As the answer, set down the lines below from the one containing "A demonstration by" through the one containing "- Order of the", exactly and inclusively, and no others.

*** Opening of PROVIDED DATA ***

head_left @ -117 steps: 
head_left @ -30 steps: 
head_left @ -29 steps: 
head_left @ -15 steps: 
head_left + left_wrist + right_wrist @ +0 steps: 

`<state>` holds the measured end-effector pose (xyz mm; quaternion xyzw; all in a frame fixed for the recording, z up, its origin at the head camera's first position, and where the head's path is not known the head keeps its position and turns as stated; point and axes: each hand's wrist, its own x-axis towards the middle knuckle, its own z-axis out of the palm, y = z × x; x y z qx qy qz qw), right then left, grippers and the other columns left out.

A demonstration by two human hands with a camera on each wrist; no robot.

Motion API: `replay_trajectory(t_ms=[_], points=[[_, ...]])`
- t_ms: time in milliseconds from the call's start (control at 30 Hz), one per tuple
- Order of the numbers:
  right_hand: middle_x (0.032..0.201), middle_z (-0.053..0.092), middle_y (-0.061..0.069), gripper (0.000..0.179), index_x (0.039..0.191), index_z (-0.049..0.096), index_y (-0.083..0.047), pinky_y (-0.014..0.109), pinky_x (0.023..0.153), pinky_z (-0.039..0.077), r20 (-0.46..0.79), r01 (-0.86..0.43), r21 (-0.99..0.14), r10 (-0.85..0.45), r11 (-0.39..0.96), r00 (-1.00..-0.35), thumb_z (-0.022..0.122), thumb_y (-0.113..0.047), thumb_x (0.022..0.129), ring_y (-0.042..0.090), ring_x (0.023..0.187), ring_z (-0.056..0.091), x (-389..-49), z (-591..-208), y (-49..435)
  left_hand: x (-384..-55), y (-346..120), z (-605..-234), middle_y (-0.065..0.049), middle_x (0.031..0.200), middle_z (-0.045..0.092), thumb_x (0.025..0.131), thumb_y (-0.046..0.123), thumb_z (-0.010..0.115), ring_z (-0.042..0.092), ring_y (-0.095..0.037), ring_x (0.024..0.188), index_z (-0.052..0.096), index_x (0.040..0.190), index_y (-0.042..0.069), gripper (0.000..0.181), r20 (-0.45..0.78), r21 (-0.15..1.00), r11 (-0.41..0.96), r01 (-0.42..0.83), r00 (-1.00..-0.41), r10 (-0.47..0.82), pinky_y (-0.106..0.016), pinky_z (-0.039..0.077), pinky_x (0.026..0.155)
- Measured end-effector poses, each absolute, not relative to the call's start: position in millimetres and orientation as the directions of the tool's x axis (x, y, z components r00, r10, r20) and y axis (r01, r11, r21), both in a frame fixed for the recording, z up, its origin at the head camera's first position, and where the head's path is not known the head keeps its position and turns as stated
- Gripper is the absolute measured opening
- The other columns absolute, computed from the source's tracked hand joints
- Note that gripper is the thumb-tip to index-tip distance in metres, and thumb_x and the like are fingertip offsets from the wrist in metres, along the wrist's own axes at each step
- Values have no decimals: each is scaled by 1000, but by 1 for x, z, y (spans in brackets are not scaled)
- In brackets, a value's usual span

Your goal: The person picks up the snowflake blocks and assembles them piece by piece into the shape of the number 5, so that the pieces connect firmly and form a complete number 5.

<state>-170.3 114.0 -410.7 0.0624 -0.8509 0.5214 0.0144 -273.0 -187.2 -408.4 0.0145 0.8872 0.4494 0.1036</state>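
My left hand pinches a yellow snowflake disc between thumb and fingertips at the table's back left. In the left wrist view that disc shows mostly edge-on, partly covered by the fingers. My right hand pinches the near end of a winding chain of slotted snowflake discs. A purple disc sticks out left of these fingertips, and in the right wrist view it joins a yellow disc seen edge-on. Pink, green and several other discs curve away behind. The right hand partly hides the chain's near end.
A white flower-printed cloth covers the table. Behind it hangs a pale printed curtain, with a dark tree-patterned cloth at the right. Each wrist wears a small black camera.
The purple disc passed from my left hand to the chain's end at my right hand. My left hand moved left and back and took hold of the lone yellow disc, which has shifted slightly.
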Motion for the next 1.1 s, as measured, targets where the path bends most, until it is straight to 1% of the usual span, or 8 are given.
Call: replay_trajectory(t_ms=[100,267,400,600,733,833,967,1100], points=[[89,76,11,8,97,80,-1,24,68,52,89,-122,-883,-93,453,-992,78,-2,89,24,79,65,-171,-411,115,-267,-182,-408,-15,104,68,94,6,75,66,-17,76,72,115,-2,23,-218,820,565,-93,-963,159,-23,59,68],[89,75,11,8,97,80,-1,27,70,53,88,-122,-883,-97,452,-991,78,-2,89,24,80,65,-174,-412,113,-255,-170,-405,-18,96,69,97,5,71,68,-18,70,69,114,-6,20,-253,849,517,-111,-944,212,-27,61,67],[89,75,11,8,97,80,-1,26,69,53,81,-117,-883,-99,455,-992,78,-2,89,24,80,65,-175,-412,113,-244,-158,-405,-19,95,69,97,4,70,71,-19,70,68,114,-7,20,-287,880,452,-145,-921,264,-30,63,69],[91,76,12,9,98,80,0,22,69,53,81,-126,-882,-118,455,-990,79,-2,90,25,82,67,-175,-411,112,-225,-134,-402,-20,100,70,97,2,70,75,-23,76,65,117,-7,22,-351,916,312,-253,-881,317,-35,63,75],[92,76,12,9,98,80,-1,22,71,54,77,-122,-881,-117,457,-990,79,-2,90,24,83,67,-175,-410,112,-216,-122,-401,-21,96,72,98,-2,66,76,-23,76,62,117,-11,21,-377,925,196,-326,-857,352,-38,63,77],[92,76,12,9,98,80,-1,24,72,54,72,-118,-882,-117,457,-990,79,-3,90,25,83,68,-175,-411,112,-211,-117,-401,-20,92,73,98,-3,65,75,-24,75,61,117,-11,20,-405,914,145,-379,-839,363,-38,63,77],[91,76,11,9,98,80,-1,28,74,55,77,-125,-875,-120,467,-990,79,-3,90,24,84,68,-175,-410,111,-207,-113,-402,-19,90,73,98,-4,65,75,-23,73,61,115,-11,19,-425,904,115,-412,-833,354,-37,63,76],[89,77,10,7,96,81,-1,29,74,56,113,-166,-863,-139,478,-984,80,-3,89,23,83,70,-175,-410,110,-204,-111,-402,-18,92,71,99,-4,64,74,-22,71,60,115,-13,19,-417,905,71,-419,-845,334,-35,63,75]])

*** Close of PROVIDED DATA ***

> **WRITTEN SOLUTION**
A demonstration by two human hands with a camera on each wrist; no robot.

Motion API: `replay_trajectory(t_ms=[_], points=[[_, ...]])`
- t_ms: time in milliseconds from the call's start (control at 30 Hz), one per tuple
- Order of the numbers:

The answer has been written out in full.